Thursday, April 30, 2009

Isn't it ironic?

We got a new bottle for the mitotane last time. It's all square- look at me I'm the space saving model. I line up better, I wish all my compadres were square.

So I check out the bottle. The notices on all of Lily's meds- take with food, keep away from children, and chemotherapy. Take with food, hmm, yeah. That with the chemo label- talk about oxymoron. I thoroughly can't get enough of the "keep away from children". It's required on all medications, soaps, anything that if ingested in great quantities will kill you- like chemotherapy. We dedicated a corner of the counter to our pharmacy. My friend Tracey laughs that no mattter the ailment- I'm like- Whatcha need? Tylenol? Benadryl? Band-aids? Gauze?Chemotherapy? No I don't share Rx meds- just the OTC ones. But they all share a spot. I don't even use that counter to prepare food any more, just Lily's meds. I'm looking forward to a few weeks from now when I can reclaim that space and the space on the upstairs counter where we prepare her tube feeds. Mostly I just think of all the junk that was there before and wonder why I didn't purge it earlier.

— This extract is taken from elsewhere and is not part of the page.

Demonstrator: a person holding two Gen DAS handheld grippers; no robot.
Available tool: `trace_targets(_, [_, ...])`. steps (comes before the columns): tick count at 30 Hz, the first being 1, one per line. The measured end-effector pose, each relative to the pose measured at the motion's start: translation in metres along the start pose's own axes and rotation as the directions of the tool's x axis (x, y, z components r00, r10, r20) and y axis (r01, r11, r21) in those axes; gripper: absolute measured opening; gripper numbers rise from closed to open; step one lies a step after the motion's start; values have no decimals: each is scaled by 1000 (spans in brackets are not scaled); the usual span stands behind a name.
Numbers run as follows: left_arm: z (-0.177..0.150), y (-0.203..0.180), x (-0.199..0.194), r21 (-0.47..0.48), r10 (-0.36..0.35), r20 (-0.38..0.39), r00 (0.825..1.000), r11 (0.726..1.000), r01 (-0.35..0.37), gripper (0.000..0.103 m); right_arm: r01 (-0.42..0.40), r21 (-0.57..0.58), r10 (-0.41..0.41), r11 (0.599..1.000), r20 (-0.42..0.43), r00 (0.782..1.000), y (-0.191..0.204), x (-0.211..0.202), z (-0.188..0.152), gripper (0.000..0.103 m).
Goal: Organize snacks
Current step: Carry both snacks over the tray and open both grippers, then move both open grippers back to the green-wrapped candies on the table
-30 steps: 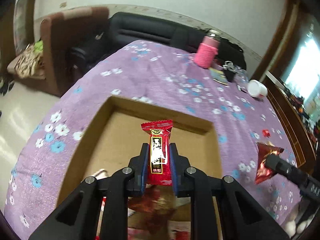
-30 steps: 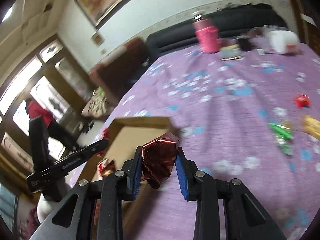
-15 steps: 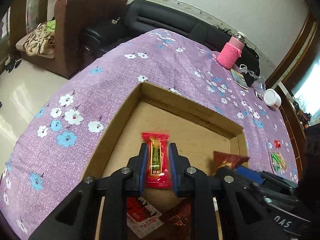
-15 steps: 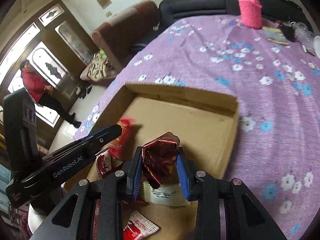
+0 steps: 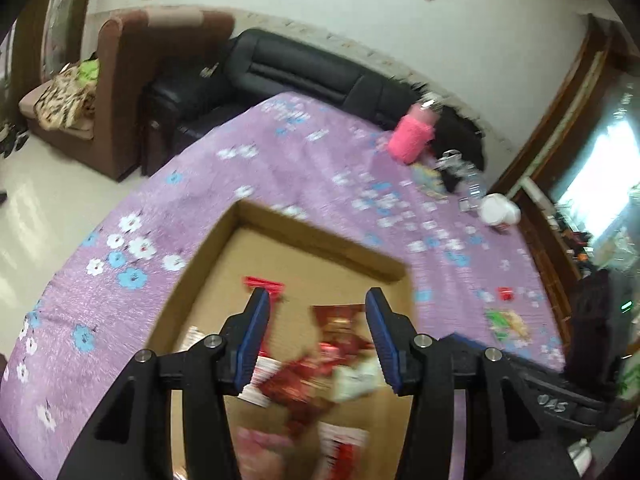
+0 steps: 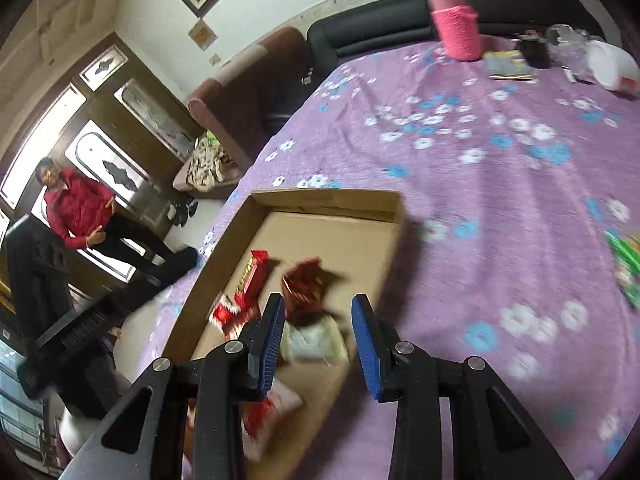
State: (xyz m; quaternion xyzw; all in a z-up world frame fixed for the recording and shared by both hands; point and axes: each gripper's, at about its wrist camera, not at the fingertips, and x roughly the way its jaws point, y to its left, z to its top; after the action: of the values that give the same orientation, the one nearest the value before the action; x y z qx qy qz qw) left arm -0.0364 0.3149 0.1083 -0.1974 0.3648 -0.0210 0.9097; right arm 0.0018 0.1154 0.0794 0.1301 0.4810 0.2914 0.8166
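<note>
Right tongs (image 6: 318, 314) empty above cardboard box (image 6: 344, 202), snacks (image 6: 304, 288) inside.

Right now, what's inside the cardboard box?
The cardboard box holds loose snacks: a long red packet, a dark red wrapper and a pale packet. The grippers cover the near end, so anything there is hidden.

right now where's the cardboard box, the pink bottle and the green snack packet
cardboard box (image 6: 332, 202): right wrist view, far wall.
pink bottle (image 6: 458, 30): right wrist view, knitted sleeve.
green snack packet (image 6: 626, 268): right wrist view, wrapper at the picture's edge.

Pink bottle (image 6: 458, 26) & white tub (image 6: 612, 65) on tablecloth (image 6: 500, 200).
</note>
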Motion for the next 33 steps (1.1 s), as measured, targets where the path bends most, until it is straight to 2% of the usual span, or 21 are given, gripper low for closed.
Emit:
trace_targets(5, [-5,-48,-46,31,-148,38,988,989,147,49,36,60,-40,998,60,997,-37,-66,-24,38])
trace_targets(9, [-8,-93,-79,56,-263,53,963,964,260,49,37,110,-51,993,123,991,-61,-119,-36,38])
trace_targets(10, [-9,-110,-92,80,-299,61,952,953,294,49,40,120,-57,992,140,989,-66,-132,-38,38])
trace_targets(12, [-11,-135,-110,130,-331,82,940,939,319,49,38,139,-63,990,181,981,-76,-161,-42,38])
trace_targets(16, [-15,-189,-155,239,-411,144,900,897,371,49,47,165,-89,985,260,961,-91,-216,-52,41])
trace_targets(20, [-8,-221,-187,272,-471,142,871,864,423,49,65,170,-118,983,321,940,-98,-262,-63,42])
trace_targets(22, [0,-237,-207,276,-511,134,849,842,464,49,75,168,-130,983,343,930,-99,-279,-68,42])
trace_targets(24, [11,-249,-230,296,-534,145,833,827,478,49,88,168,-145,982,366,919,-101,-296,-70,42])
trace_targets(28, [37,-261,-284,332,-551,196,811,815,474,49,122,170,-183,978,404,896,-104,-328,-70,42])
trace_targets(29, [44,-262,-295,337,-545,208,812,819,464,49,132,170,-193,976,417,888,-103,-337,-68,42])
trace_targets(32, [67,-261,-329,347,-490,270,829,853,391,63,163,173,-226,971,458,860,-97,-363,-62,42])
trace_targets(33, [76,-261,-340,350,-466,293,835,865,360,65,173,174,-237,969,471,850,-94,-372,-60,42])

I am also hoping that these blog entries will become fewer, and so I would like to put cancer unrelated stories back on my adventures in potty training blog. We'll see- it all intertwines. There are so many issues we will face still. Hopefully it will just be the adrenal insufficiency and getting back to normal, and not more toomas.

I have recently had contact with a couple of ladies whose kiddos survived this cancer. Both have been labelled as "cured". A few weeks back I started searching for survivors. I found 2. One of the moms, Buffy Krajewski- wrote a book called An Angel's Kiss that details her journey through this beast- over 10 years ago when literally they had not seen this cancer in children- and they discovered her son's tumor before he was born. I spent some time reading her story and found a kindred spirit and glimmer of hope. If you are interested you can find it on I also found that the war is not won, the battlefield just changes. She linked me up with her best friend whose daughter was diagnosed similar to Lily's circumstances and she is now a thriving teen. They have an online support group of which I became the 8th member. It is not a particularly active group, as working parents- who has the time? One mom wrote on her daughters blog an appeal to her friends to help me because she just can't. And I understand COMPLETELY. The intellectual scientist in me is mad- I want to know, I want to know her road, what helps, what doesn't- I want to compile data. But the mom, the survivor in me understands. I understand that just hearing of Lily's circumstance puts her back in a personal hell. You put things down deep so you can move on. I know.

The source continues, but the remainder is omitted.